## What you have to do
Copy every line of the data exactly, keeping out any picture.

## Given information
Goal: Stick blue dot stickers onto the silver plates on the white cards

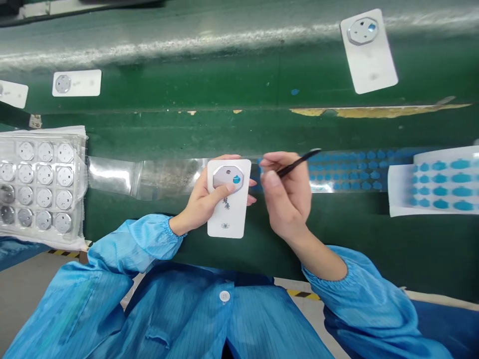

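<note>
My left hand [204,202] grips a white rounded panel [228,219] from its left side, thumb on top and fingertips showing past the right edge. At the panel's upper end is a silvery octagonal plate [220,178] with a small blue sticker [236,179] on it; the thumb tip lies close below the sticker. Just right of the panel, apart from it, my right hand [286,199] is closed around black tweezers [299,162]. Their back end points up and right, while the tips are hidden by the fingers.
At left stands a clear plastic tray [80,199] with several round silvery parts. A clear film strip [160,177] runs under my hands to rows of blue stickers [359,172] and a pale sheet [400,194] at right. Beyond, the green belt [224,60] carries several white panels [370,67].
</note>
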Demonstrator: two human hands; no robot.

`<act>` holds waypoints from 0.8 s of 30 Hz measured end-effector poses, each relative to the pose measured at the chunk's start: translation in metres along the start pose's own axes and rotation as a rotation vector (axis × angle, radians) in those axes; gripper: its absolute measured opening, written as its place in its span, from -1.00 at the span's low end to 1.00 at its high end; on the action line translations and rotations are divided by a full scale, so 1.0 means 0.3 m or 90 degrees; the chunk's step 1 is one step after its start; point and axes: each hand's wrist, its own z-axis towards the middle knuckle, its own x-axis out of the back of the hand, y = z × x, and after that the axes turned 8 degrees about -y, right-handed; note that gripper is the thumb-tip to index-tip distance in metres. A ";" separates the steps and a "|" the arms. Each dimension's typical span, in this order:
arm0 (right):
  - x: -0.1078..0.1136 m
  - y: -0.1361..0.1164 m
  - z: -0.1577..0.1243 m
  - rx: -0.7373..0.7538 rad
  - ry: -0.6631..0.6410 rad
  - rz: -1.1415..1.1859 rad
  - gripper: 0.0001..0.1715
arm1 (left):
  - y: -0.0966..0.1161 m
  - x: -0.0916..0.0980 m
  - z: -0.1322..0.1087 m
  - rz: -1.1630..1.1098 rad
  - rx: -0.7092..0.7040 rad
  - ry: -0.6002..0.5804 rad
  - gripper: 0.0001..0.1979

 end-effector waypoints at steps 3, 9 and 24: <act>-0.005 0.001 -0.004 -0.061 -0.064 0.056 -0.52 | -0.027 0.011 -0.003 0.017 -0.027 0.015 -0.32; -0.003 -0.003 0.013 -0.132 -0.135 0.132 -0.55 | -0.020 -0.004 -0.014 0.036 -0.038 -0.063 -0.28; -0.014 0.009 0.002 -0.093 -0.079 0.135 -0.68 | -0.058 -0.004 -0.031 0.147 -0.130 -0.123 -0.36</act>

## Exercise result
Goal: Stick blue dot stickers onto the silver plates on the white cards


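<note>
My left hand [204,202] grips a white rounded panel [228,219] from its left side, thumb on top and fingertips showing past the right edge. At the panel's upper end is a silvery octagonal plate [220,178] with a small blue sticker [236,179] on it; the thumb tip lies close below the sticker. Just right of the panel, apart from it, my right hand [286,199] is closed around black tweezers [299,162]. Their back end points up and right, while the tips are hidden by the fingers.
At left stands a clear plastic tray [80,199] with several round silvery parts. A clear film strip [160,177] runs under my hands to rows of blue stickers [359,172] and a pale sheet [400,194] at right. Beyond, the green belt [224,60] carries several white panels [370,67].
</note>
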Demonstrator: two human hands; no robot.

`<act>` holds waypoints from 0.8 s of 30 Hz measured end-effector poses, each relative to the pose measured at the chunk's start: translation in metres along the start pose's own axes and rotation as a rotation vector (axis × angle, radians) in those axes; gripper: its absolute measured opening, written as its place in its span, from -1.00 at the span's low end to 1.00 at its high end; on the action line translations and rotations are divided by a full scale, so 1.0 means 0.3 m or 90 degrees; the chunk's step 1 is one step after its start; point and axes: each hand's wrist, its own z-axis towards the middle knuckle, its own x-axis out of the back of the hand, y = z × x, and after that the axes turned 8 degrees about -y, right-handed; note that gripper is the thumb-tip to index-tip distance in metres. A ";" separates the steps and a "|" the arms. Each dimension's typical span, in this order:
arm0 (right):
  - x: -0.1078..0.1136 m
  - y: -0.1361..0.1164 m
  - z: -0.1577..0.1243 m
  - rx: -0.7373..0.7538 rad
  - ry: -0.6631..0.6410 rad
  - rz: -1.1415..1.1859 rad
  - gripper: 0.0001..0.1715
arm1 (left):
  - y: -0.0966..0.1161 m
  - x: -0.0916..0.0980 m
  - z: -0.1322..0.1087 m
  - rz: -1.1630..1.1098 rad
  - rx: -0.7092..0.7040 rad
  - ry: -0.6002..0.5804 rad
  - gripper: 0.0001..0.1979

 end-effector waypoints at steps 3, 9 and 24: <act>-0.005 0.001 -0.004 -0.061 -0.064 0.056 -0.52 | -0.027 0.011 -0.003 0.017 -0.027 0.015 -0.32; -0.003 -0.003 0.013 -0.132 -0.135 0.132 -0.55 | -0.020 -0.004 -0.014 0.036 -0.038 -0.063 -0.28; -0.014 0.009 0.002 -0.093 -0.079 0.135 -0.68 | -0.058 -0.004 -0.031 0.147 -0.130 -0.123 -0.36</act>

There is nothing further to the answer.